Your task →
From the entries below, reproduce exactly the line containing "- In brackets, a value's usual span", the line containing "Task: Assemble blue", and every line in between, with nothing added.

Material provided →
== Segment start ==
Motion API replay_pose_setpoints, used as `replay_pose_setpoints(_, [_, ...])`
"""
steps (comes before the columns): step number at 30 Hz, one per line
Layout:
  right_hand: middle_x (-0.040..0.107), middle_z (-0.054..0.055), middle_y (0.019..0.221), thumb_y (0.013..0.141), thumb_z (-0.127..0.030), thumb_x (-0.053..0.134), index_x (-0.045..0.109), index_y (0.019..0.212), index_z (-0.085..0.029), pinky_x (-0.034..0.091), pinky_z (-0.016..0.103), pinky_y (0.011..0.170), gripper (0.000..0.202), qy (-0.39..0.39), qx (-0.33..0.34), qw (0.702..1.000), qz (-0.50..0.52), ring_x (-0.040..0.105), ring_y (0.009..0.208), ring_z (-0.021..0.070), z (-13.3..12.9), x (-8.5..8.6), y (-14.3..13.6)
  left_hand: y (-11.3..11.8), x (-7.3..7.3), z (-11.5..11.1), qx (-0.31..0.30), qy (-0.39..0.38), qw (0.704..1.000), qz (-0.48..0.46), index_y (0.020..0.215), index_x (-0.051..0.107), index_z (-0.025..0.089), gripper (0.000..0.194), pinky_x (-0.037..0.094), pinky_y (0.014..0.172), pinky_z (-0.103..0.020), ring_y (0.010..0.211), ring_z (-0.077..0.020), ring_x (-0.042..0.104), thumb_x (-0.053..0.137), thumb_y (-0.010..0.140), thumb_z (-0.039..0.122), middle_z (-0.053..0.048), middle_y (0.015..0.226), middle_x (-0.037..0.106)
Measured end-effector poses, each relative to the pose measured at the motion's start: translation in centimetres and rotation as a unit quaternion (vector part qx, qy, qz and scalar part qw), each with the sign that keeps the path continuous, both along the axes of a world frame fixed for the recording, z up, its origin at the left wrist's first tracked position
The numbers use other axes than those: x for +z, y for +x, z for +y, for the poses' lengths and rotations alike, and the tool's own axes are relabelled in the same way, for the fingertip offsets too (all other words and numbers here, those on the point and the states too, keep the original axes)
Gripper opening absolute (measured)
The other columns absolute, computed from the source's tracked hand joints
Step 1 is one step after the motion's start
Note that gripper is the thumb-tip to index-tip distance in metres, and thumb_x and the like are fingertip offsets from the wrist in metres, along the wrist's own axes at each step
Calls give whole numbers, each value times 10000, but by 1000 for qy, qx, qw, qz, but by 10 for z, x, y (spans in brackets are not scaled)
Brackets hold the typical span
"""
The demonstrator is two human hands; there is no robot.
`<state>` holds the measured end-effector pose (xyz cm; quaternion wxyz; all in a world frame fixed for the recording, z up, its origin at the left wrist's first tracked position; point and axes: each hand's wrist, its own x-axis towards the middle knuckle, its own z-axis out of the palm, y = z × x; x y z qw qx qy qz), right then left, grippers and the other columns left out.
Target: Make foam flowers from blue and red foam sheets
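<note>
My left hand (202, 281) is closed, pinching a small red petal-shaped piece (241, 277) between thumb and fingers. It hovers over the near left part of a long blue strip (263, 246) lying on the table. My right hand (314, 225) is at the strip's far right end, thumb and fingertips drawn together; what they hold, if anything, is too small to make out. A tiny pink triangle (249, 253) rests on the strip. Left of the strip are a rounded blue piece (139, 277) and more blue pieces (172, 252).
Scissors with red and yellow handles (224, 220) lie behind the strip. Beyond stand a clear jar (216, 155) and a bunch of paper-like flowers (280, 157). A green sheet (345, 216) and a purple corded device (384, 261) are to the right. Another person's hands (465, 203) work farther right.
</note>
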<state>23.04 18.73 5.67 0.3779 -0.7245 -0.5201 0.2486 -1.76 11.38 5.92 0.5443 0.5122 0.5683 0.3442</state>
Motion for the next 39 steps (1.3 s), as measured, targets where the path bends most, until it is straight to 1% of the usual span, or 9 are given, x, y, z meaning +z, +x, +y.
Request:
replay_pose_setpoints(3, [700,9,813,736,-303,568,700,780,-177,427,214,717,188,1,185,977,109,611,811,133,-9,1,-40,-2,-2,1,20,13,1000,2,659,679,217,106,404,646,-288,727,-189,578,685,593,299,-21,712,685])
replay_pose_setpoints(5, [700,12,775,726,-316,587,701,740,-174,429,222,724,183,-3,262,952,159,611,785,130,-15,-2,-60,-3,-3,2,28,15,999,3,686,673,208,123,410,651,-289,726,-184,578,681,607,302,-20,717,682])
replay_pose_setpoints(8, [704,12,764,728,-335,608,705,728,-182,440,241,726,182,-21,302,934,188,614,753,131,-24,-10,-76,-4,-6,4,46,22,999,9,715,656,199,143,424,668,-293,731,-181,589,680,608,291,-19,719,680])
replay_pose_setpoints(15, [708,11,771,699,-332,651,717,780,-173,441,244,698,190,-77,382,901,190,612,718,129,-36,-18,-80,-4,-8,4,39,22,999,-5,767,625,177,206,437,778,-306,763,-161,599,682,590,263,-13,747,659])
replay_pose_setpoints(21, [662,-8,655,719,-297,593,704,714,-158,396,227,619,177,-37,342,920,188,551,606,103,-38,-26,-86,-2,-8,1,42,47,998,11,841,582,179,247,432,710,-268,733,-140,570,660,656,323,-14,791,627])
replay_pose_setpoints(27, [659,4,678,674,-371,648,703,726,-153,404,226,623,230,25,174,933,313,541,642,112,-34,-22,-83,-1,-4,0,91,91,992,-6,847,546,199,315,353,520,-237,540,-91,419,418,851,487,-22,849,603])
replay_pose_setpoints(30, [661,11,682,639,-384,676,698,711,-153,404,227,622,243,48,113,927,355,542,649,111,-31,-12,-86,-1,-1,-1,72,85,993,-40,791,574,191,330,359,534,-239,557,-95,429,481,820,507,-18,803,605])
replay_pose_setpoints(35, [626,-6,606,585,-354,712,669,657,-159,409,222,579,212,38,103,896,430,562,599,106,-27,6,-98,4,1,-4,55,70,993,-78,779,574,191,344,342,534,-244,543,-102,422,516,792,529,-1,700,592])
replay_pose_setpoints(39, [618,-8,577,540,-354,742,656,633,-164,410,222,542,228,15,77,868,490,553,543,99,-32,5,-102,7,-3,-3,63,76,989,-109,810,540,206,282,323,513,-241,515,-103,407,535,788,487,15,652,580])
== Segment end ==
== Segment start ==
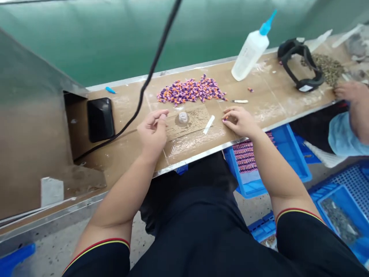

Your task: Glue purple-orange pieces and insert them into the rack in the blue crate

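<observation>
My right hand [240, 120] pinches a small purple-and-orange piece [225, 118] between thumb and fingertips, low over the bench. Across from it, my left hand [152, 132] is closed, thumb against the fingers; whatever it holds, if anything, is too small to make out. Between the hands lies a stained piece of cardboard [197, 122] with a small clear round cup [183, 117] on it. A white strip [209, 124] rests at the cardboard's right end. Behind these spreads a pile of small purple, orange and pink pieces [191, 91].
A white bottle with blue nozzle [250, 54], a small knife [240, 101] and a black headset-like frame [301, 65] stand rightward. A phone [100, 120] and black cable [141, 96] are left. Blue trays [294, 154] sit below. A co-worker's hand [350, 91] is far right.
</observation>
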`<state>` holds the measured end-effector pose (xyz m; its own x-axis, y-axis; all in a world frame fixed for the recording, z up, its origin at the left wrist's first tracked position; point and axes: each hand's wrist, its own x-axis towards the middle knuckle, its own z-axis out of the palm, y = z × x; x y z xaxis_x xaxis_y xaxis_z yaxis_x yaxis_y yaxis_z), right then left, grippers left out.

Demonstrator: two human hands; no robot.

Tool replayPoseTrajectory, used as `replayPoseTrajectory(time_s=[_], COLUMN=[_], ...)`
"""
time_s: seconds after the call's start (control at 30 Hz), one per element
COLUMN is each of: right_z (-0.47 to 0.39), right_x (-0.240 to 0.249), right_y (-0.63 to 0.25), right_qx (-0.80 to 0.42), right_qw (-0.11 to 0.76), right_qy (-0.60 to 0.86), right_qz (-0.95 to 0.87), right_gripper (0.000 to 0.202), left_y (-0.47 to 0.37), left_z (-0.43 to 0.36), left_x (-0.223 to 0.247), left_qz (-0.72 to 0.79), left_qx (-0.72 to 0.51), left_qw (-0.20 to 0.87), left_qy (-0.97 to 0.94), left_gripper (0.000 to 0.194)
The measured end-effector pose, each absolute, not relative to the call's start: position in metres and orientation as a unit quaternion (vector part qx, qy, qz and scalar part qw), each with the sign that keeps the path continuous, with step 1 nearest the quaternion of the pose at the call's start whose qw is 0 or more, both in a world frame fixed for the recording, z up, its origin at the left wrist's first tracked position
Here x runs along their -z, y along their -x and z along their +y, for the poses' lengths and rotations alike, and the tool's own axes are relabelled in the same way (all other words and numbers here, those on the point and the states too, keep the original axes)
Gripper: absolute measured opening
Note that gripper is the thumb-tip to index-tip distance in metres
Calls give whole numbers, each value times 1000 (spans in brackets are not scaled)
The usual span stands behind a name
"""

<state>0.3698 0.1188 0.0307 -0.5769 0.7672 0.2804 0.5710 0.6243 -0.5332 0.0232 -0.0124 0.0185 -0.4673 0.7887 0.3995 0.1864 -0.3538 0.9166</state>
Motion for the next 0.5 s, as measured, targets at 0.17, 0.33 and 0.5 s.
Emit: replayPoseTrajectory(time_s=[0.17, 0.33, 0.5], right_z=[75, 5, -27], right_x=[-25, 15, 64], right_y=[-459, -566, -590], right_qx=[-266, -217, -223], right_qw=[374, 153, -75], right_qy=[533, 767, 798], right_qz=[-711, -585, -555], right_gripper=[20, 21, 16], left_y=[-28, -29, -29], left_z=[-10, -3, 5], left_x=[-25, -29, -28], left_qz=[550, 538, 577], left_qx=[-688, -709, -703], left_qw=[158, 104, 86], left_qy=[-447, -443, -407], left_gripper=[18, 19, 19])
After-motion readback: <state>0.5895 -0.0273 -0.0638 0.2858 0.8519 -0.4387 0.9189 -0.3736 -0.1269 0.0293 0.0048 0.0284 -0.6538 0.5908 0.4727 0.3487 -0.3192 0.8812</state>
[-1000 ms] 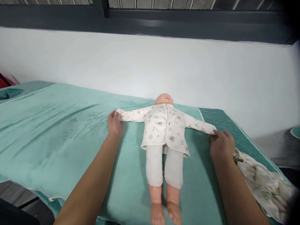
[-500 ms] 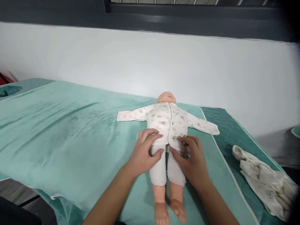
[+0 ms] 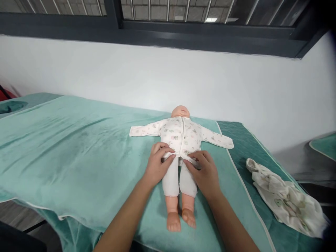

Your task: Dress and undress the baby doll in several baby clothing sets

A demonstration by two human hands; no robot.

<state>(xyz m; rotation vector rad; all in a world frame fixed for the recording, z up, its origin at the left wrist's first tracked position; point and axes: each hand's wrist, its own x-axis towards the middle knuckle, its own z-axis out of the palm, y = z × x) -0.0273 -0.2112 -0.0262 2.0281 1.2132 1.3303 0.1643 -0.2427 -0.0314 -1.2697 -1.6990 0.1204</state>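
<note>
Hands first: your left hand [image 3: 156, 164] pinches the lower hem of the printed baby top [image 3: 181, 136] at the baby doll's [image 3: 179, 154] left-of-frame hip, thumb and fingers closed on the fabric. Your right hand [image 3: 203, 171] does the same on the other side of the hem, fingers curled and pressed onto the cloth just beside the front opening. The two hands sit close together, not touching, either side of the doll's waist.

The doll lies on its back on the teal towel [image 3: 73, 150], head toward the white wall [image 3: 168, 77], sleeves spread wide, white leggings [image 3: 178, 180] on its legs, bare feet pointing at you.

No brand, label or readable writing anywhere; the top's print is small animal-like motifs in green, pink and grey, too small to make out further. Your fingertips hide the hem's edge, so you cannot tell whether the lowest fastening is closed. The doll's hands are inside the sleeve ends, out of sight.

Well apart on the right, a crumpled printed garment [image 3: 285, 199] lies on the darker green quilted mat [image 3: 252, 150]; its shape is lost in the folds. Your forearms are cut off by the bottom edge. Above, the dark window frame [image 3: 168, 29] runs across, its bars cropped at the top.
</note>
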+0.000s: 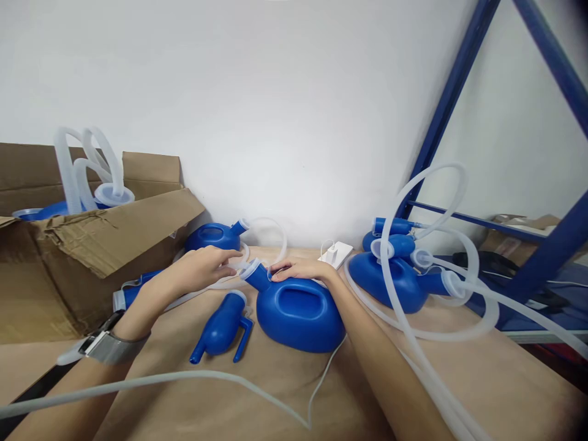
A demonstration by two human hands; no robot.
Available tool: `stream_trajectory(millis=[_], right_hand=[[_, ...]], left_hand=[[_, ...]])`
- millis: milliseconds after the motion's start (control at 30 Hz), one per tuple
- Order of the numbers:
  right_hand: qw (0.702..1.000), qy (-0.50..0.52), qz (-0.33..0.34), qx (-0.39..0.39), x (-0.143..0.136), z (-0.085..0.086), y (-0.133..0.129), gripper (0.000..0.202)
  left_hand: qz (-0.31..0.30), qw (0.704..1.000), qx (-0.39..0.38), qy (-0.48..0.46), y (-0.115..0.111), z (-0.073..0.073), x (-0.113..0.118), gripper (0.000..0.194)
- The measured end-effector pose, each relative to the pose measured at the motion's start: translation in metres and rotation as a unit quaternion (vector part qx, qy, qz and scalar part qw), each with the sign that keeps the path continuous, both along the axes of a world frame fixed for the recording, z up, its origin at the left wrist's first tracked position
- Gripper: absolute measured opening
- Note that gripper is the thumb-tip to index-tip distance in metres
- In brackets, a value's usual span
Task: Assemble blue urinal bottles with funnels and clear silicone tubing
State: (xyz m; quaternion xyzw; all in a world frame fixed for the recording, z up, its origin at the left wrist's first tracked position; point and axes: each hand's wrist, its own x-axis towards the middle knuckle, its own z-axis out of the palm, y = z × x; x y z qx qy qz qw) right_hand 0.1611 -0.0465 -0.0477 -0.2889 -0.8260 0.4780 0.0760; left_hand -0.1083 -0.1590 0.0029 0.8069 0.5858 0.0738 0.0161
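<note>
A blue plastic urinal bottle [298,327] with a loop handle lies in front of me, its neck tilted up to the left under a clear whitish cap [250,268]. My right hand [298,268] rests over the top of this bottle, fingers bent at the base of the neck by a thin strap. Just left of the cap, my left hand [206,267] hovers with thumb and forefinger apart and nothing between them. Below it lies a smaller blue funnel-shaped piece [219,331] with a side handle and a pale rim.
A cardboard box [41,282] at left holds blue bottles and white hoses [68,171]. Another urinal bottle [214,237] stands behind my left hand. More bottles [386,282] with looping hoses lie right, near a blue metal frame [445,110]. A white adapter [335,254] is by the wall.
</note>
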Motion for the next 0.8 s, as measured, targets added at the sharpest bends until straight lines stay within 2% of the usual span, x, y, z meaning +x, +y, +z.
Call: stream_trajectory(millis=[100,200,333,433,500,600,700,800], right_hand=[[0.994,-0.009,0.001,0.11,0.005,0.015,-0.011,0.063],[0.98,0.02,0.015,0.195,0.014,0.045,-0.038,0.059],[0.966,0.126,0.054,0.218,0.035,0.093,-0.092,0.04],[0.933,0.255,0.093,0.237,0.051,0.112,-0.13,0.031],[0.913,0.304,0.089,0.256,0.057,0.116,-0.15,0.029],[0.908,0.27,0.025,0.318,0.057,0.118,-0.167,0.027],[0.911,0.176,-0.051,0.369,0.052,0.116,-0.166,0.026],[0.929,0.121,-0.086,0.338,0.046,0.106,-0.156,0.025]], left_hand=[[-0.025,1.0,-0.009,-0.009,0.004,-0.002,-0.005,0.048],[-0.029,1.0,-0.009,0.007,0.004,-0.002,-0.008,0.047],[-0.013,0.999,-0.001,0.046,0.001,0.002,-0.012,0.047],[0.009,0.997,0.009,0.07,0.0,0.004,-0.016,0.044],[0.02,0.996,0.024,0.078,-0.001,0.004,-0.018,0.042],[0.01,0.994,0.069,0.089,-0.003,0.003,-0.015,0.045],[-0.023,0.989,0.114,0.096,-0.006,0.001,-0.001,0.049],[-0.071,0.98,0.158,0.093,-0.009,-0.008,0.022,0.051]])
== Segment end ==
Task response →
- In brackets, a value's usual span
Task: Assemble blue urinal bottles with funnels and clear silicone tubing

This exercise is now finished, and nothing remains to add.